There was a large gray lizard sunning itself on a scrap of rusted metal.
“You’re kidding me.”
Delandra took the gun from his hand and set the hammer. “Don’t be such a goddamn wimp,” she said. She raised the gun toward the drum. Obadiah grabbed her wrist. He did it just as she was in the act of pulling the trigger and the bullet slammed into one of the drums. The lizard disappeared. ‘ Don’t be such an asshole,” he told her. “There are enough assholes around already.” He stood close beside her, his hand still on her wrist.
“If you can’t shoot a lizard,” she asked him, “how will you shoot your old friend Lyle?”
“I was hoping it wouldn’t come to that.”
“Oh, no,” Delandra said. “Heaven forbid that the game get rough. Maybe you could quote him a few Scriptures.” She jerked away from him.
He stood for a moment, watching her go. She disappeared among the cars. When he saw her again she was already moving back up the grade on the far side of the bowl. The gun was pointed at the ground, swinging at the end of one straight arm.
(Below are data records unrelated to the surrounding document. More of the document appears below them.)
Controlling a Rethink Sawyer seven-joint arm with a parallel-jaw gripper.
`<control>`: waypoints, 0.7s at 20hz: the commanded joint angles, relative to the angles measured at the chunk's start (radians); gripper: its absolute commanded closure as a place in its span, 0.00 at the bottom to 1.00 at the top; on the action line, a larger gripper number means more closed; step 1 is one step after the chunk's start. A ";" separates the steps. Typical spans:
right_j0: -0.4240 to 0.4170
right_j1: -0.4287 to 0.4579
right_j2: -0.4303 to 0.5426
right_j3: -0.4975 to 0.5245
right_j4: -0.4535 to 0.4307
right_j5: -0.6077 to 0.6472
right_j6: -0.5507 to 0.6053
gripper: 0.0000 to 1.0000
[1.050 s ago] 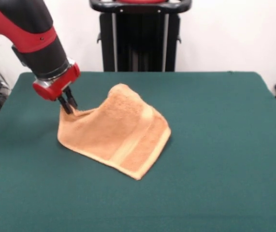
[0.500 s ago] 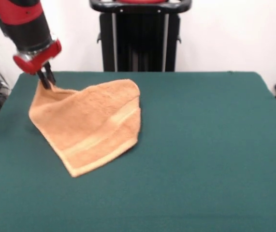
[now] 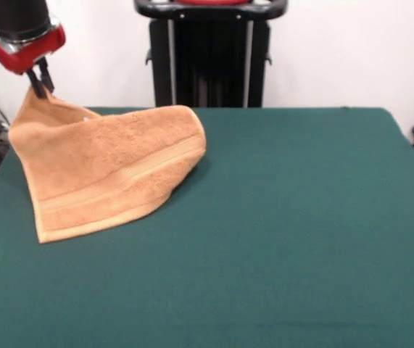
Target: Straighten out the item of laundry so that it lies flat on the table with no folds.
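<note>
Overhanging table [image 3: 301, 217] edge, towel [image 3: 105, 170] corner in gripper [image 3: 40, 85].

A thick, round black arm segment [image 3: 14, 16] is seen at the upper left, ended by a glossy red collar [image 3: 27, 49]. Below the collar, the gripper [image 3: 41, 81] is formed by two short, thin black fingers [image 3: 35, 82]. No cables, screws or markings can be made out.
</note>
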 commanded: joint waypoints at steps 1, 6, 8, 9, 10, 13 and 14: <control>0.057 0.081 -0.056 0.041 -0.082 0.025 -0.061 1.00; -0.013 0.110 -0.035 0.087 -0.095 -0.129 -0.058 1.00; -0.073 0.128 -0.006 0.127 -0.098 -0.236 -0.051 1.00; -0.105 0.149 0.008 0.144 -0.102 -0.285 -0.054 1.00; -0.124 0.160 0.016 0.155 -0.108 -0.311 -0.059 1.00; -0.165 0.176 0.022 0.179 -0.134 -0.360 -0.074 1.00; -0.167 0.170 0.015 0.182 -0.142 -0.361 -0.076 1.00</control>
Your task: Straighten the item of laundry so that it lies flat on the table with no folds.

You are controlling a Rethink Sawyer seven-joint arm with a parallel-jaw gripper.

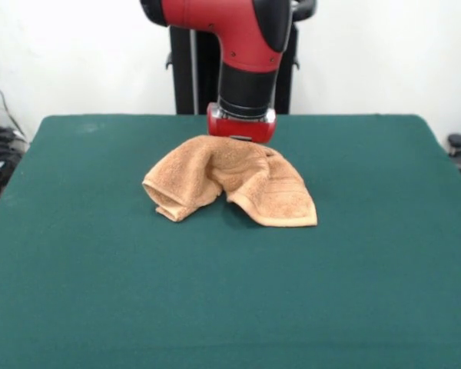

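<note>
Green felt table point(230, 307) nearest, bare across the whole front stretch. Further back, just left of centre: small orange-tan terry towel point(229, 181), crumpled, not flat. Bunched into a humped arch, two lobes drooping toward the camera. Left lobe rolled under, with a tucked fold showing an open dark mouth at its low end. Right lobe ends in a flat corner lying on the felt, hem and woven band stripes visible along its edge. Dip between the lobes at the front middle. Behind the towel's top edge: red and black arm point(250, 46) coming down from above, red wrist collar point(242, 123) sitting right at the far rim of the cloth. Gripper hidden behind the towel and collar; grip state cannot be told. Only one view supplied.
</note>
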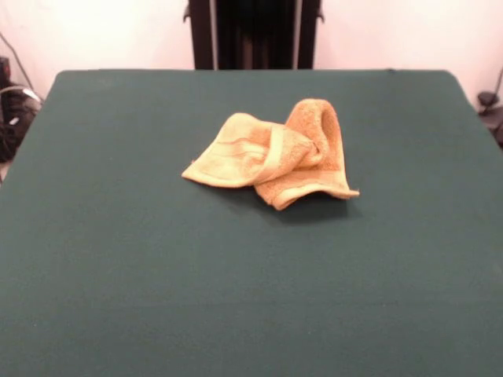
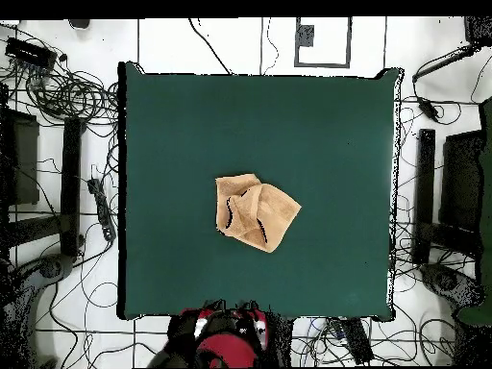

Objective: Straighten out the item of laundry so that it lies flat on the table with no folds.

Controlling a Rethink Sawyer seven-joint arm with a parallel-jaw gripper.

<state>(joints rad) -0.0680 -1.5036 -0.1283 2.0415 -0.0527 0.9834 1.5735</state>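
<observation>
The yellow-orange terry towel (image 1: 275, 153) lies crumpled near the middle of the dark green table (image 1: 157, 275), a little toward the robot's side. One part is folded over and a rolled hump stands up at its back right in the front view. In the overhead view the towel (image 2: 256, 213) is a bunched, roughly diamond shape on the table (image 2: 317, 125). The gripper shows in neither view. Only the arm's red and black base (image 2: 226, 338) shows at the bottom edge of the overhead view, drawn back off the table.
The robot's dark pedestal (image 1: 253, 33) stands behind the table's far edge. Cables (image 2: 67, 86) and black stands (image 2: 423, 192) lie on the floor around the table's sides.
</observation>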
The sunlight was bright in her hair and suddenly what he was thinking about was how it felt to be inside of her in a dark room with just the scent of their bodies in the darkness and her breath on his neck and how she could work a kind of magic he had only, until the recent past, barely been able to imagine. He thought of her on top of him with just the moonlight on the side of her face and that sleepy kind of half smile that was part of the lovemaking and he thought of how when he had come in off those flats at the roadside rest on the outskirts of Trona he had found her crying and he started after her.
He caught her at the car. She was already inside, behind the wheel. Obadiah got in next to her. It was the way they had begun. “What’s the matter?” he asked. “What’s going on?”
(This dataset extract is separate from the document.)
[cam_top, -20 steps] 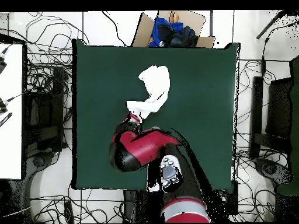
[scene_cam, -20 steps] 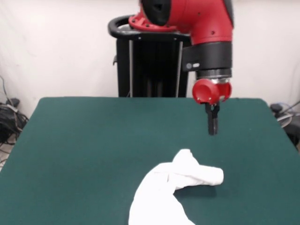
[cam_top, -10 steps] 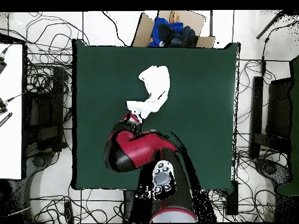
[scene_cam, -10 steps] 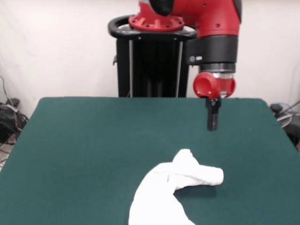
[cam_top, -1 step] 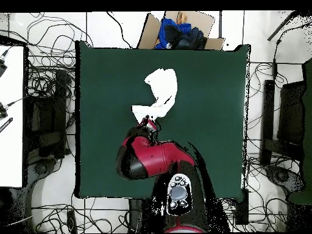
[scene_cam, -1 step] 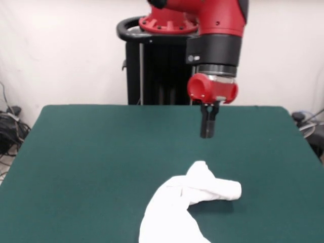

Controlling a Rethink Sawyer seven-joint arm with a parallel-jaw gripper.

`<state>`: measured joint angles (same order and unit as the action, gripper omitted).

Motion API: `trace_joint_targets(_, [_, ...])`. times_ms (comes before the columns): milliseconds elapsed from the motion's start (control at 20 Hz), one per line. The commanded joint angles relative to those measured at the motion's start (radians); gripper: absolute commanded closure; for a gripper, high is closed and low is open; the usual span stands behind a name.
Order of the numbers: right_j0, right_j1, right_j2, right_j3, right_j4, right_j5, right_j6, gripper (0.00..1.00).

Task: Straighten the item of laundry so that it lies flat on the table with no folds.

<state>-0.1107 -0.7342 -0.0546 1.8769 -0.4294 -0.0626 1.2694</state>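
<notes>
White cloth, soft and bunched, lies on the dark green matte table [scene_cam, -1 step: 91, 152]: the shirt [scene_cam, -1 step: 190, 202] is crumpled into a long curved roll, with a thick rounded bundle pointing toward the right of the front view and a wider tail running off the bottom edge. Only its plain white side shows; no print can be made out. From overhead the shirt [cam_top, -1 step: 159, 94] reads as a bent, hooked shape, broad at the top and narrowing to a folded end near the arm, roughly in the middle of the table [cam_top, -1 step: 207, 79].

Glossy red and black, the arm hangs above the cloth, its round red wrist ending in a slim black gripper [scene_cam, -1 step: 207, 132] that points straight down. It hovers over bare tabletop just beyond the bundle and touches nothing. The fingers look pressed together into one narrow bar, holding nothing. Overhead, the gripper [cam_top, -1 step: 149, 124] sits just beside the shirt's folded end.
</notes>
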Motion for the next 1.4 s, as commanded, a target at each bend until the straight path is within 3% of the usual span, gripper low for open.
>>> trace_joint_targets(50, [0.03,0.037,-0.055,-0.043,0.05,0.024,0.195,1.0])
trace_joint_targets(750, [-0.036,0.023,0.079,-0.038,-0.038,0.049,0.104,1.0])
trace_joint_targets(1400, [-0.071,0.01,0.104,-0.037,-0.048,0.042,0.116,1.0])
Delandra only shook her head and started the car. She was starting to feel tired and feeling tired made her angry. “Don’t even ask,” she said. “You wouldn’t want to know.”
D
elandra drove without speaking. She drove without doing anything except stare at the road and by the middle of morning they were back in Trona, where nothing seemed to have changed. The town still looked like no one was home. Delandra turned off the highway and down a short stretch of paved road. The road ended between a deserted theater and the bar called the Corner Pocket.
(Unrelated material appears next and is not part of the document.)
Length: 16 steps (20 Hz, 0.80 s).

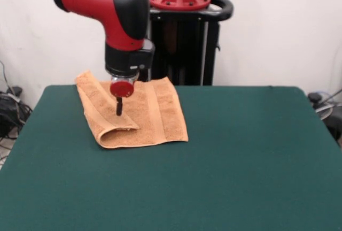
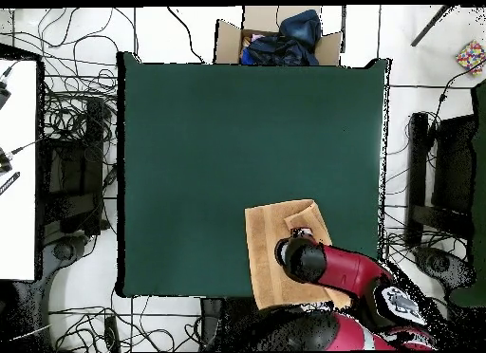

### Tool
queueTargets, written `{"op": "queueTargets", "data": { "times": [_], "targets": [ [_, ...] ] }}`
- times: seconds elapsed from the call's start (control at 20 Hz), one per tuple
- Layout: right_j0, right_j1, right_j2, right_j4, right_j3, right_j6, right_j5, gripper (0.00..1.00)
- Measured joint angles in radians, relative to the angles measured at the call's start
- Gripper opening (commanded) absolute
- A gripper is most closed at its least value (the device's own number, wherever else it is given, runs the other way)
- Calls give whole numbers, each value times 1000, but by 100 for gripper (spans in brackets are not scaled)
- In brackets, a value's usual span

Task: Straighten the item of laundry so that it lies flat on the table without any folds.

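Observation:
The orange-tan towel [image 1: 152, 114] lies on the green table [image 1: 240, 161] at its far left part. Its left side is folded over as a long flap [image 1: 104, 105] that runs from the far corner to a rounded fold at the near edge. My gripper [image 1: 119, 110] points straight down onto this flap with its black fingers shut together, tips at the cloth. In the overhead view the towel [image 2: 273, 237] sits by the table's [image 2: 218, 150] bottom edge, and the arm's wrist [image 2: 306, 261] covers the gripper and part of the cloth.
The black pedestal [image 1: 181, 38] stands just behind the towel. A cardboard box with dark cloth [image 2: 277, 38] sits past the table's top edge in the overhead view. Cables [image 2: 81, 131] lie on the floor around the table.

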Motion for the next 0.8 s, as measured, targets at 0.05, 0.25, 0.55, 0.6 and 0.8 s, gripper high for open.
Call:
{"op": "queueTargets", "data": {
  "times": [0.05, 0.25, 0.55, 0.6, 0.8],
  "targets": [
    [-2, -5, 0, 0, 0, 0, 0, 100],
    [-3, -12, -1, 0, -3, 0, 0, 100],
    [-1, -12, -2, 0, -5, 0, 0, 100],
    [0, -12, -2, 0, -5, 0, 0, 100],
    [3, -11, -2, 0, -7, 0, 0, 100]
  ]
}}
The bar was nothing but a small stucco box which had been painted the color of pea soup. There was a white pickup truck in the parking lot with a sign on the door which said TRONA CHEMICALS. The theater was a much grander piece of architecture and had something of an art deco air about it. There was a large tiled entry and a ticket booth made of glass and polished aluminum. There was scrollwork in stone at the edges of the building and above the sidewalk there was an empty marquee which someone had thrown a couple of rocks through. There were still bits and pieces of whatever the marquee was made of strewn along the walls beneath the stonework where the wind had left them.